Popoli, il tempestivo intervento dei carabinieri della compagnia di Popoli evita il peggio I malviventi erano già entrati nella filiale del Monte dei Paschi per prelevare tutto il denaro contante

POPOLI. I carabinieri della compagnia di Popoli sventano un colpo della Banda della "Lancia Termica" ai danni di un istituto bancario locale e mettono in fuga i malviventi. Quella dei militari popolesi è stata una azione rapida, l’immediata risposta a un sos lanciato dal sistema di allarme della filiale del Monte dei Paschi di Siena.

Proprio il tempestivo intervento ha consentito di sventare lo scasso e l'asportazione del bancomat dell'istituto che i ladri stavano per mettere in atto. Tutto è avvenuto la scorsa notte, verso le 4.30: almeno tre persone, col volto travisato, hanno tentato portare via i contanti depositati nel distributore automatico del bancomat della succursale dell'istituto bancario, situato nel cuore del centro cittadino, in piazza Paolini, utilizzando una lancia termica.

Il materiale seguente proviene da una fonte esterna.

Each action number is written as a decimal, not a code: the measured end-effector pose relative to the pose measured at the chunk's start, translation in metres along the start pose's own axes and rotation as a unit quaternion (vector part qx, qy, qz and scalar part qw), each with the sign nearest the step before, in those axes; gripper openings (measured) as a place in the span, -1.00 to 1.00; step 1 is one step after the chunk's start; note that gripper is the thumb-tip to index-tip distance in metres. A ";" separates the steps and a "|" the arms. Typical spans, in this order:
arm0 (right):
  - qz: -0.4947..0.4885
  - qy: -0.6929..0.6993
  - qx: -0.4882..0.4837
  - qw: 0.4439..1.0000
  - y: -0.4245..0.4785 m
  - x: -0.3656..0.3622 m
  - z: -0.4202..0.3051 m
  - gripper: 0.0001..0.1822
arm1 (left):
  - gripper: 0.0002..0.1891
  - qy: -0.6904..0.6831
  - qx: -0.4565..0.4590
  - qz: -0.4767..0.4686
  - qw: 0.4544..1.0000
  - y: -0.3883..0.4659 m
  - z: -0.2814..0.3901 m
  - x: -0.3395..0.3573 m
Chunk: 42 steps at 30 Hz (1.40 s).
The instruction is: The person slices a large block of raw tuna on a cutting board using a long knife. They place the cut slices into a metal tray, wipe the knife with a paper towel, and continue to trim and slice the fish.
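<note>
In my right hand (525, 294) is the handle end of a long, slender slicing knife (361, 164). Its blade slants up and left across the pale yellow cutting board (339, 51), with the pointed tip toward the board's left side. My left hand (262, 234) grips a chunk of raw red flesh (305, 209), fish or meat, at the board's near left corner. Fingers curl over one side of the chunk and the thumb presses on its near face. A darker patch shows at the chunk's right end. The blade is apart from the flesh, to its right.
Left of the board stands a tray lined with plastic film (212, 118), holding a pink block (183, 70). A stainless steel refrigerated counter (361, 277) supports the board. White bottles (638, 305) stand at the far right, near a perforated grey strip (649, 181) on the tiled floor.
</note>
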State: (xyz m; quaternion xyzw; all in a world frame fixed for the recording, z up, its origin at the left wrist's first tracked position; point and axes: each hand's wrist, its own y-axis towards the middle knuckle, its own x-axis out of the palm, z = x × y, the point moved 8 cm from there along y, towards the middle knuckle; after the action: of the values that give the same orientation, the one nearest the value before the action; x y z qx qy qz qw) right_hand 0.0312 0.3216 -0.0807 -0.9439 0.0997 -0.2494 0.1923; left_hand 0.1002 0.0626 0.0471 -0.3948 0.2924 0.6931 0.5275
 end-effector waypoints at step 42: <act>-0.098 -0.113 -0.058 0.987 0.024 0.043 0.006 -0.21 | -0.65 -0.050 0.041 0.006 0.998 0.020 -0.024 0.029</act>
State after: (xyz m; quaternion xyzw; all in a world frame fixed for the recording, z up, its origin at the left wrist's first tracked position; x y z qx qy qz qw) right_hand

Dopo aver forzato una porta posteriore, i ladri si sono introdotti nei locali della banca e si stavano accingendo a utilizzare la fiamma ossidrica per aprire dall'interno lo sportello del bancomat e asportare tutto il denaro contante, consistente in diverse migliaia di euro, considerando che nel fine settimana il dispositivo viene alimentato per soddisfare le maggiori richieste degli utenti. Secondo gli investigatori, l'azione era stata ben pianificata e tutto sarebbe andato liscio se non ci fosse stato il pronto intervento delle forze dell'ordine.

Appena scattato l'allarme infatti, i militari di due pattuglie della compagnia carabinieri di Popoli, agli ordini del tenente Tonino Marinucci, sono piombati sul posto per pevenire l’azione criminosa.

Sono intervenuti due equipaggi, uno del nucleo radiomobile, un altro del comando stazione. Alla vista dei militari, i ladri hanno rinunciato a portare avanti il colpo e si sono dati alla fuga. Hanno per però dovuto abbandonare sul posto i numerosi arnesi da scasso e le due bombole di ossi-acetilene che, collegate con un cannello da taglio, avrebbero azionato la fiamma ossidrica necessaria ad aprire il bancomat in modo chirurgico e quindi a prelevare il denaro.

Si è trattato di un intervento tempestivo e puntuale, quello dei carabinieri, che testimonia ancora una volta la capacità di controllo del territorio e l'incisività della compagnia di Popoli. I militari stanno intensificando i servizi notturni proprio per prevenire l’ondata di furti e attentati contro il patrimonio. Intanto, sono in corso indagini per stabilire la provenienza e l’identità dei banditi, accertamenti orientati allo studio del particolare modus operandi. Gli elementi acquisiti, fra i quali gli oggetti e i materiali abbandonati, sono stati posti sotto sequestro e di certo torneranno molto utili per indirizzare il prosieguo dell’attività investigativa.